Sarah R. Callender

Explanation

In General on September 20, 2013 at 2:39 pm

Hello faithful readers,

Thank you for your recent patience. This summer I forced myself to focus on my fiction (so I could finish Book #2) and now, as my reward, I get to return to Inside-out Underpants. I’m both excited and hopeful that you’ll forgive the lapse in posts.

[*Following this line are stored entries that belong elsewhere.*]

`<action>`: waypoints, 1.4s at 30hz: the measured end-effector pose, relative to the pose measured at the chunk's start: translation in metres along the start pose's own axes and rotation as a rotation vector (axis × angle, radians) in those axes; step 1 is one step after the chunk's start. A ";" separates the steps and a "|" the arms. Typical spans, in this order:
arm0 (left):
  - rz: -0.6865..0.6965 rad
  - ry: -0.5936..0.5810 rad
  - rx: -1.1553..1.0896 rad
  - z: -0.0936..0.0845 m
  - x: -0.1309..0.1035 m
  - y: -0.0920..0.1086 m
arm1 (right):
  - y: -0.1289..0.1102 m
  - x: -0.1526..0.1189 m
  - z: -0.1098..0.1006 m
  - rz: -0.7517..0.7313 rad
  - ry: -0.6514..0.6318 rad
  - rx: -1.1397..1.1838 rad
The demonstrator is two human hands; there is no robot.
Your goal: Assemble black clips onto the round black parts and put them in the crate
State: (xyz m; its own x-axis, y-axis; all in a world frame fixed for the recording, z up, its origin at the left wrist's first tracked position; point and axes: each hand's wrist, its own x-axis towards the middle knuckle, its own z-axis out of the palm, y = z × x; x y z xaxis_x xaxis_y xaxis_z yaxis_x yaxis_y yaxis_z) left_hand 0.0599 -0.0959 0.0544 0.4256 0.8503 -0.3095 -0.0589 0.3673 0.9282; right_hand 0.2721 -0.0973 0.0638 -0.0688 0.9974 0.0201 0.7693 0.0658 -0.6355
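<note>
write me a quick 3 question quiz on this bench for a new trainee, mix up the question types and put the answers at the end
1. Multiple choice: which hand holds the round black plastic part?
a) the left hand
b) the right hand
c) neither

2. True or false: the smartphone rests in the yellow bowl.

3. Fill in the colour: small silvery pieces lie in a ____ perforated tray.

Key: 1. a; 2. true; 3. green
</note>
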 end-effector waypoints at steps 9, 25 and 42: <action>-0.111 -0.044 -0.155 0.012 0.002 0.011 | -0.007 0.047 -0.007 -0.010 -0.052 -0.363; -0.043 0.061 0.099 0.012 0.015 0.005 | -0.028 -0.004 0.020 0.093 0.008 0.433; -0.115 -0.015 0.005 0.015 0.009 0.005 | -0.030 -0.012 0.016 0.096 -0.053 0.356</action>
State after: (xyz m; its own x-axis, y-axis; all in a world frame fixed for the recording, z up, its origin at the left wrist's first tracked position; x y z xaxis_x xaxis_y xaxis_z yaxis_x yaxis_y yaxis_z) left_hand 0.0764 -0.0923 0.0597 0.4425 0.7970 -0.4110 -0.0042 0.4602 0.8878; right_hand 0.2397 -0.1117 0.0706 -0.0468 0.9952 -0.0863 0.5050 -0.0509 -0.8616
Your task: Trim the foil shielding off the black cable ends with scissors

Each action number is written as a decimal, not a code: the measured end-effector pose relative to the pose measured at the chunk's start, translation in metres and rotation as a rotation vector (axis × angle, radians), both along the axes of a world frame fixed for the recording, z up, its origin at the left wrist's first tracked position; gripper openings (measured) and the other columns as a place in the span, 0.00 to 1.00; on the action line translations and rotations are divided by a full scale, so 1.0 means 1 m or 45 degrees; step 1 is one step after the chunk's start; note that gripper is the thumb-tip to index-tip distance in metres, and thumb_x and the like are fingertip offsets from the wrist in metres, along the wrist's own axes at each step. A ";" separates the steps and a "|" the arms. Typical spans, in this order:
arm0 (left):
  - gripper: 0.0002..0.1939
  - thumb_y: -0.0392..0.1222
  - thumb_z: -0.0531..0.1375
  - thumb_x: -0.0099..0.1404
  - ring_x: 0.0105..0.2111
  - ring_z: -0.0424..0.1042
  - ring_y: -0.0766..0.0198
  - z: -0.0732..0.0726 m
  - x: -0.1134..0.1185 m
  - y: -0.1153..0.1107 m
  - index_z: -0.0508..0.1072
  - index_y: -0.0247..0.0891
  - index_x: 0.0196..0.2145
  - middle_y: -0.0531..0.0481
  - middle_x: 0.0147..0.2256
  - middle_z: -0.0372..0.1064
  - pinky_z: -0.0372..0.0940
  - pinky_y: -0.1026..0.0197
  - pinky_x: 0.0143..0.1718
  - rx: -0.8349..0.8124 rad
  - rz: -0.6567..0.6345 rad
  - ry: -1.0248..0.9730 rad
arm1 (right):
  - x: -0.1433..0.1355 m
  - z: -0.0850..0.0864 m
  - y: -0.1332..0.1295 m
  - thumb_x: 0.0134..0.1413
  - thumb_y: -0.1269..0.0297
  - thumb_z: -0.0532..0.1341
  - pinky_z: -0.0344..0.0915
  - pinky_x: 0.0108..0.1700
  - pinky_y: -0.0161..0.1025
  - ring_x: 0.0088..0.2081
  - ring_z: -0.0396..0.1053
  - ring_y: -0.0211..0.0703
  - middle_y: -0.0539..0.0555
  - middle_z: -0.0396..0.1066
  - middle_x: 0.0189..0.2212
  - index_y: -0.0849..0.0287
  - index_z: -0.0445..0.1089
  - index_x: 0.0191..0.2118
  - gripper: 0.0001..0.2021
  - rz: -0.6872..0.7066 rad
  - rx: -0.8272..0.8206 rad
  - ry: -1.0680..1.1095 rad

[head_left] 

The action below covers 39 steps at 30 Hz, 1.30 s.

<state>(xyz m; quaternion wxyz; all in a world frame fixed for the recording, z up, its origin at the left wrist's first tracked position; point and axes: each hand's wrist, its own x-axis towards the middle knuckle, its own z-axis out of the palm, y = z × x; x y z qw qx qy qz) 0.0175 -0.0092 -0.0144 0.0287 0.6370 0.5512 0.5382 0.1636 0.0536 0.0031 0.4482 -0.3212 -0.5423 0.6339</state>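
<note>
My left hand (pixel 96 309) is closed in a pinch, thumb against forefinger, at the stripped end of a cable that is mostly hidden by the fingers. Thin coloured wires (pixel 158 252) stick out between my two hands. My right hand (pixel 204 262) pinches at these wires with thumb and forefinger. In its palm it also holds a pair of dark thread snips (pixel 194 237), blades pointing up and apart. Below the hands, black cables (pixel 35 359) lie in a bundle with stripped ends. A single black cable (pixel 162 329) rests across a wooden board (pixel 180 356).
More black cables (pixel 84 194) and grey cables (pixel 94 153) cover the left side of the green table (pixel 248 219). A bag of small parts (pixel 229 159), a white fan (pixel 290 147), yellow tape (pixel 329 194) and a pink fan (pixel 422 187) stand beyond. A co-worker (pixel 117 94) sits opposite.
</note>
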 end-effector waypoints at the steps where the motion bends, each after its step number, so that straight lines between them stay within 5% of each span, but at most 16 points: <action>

I do have a post percolating (about spider webs and fruit flies and mental illness–three things I’ve got going on in my yard/kitchen/brain), that I’ll share once it’s all prettied up. Oh, and incidentally, I just did a Google search for “fruit fly,” hoping there would be a cute photo of a cute little fruit fly to include in my note to you, but I now understand that sometimes Love means not showing your readers a fruit fly photo.

On the fiction front, my agent will start submitting Book #2 in October (i.e. she will start pitching it to editors with the hope that they will purchase and publish it), and gosh, how I love my agent . . . talk about patient and faithful!

I’m hopeful I’ll have some happy news to share, about either Book #1 and/or #2, sometime soon, hopefully before the fruit flies carry me off to the loony bin.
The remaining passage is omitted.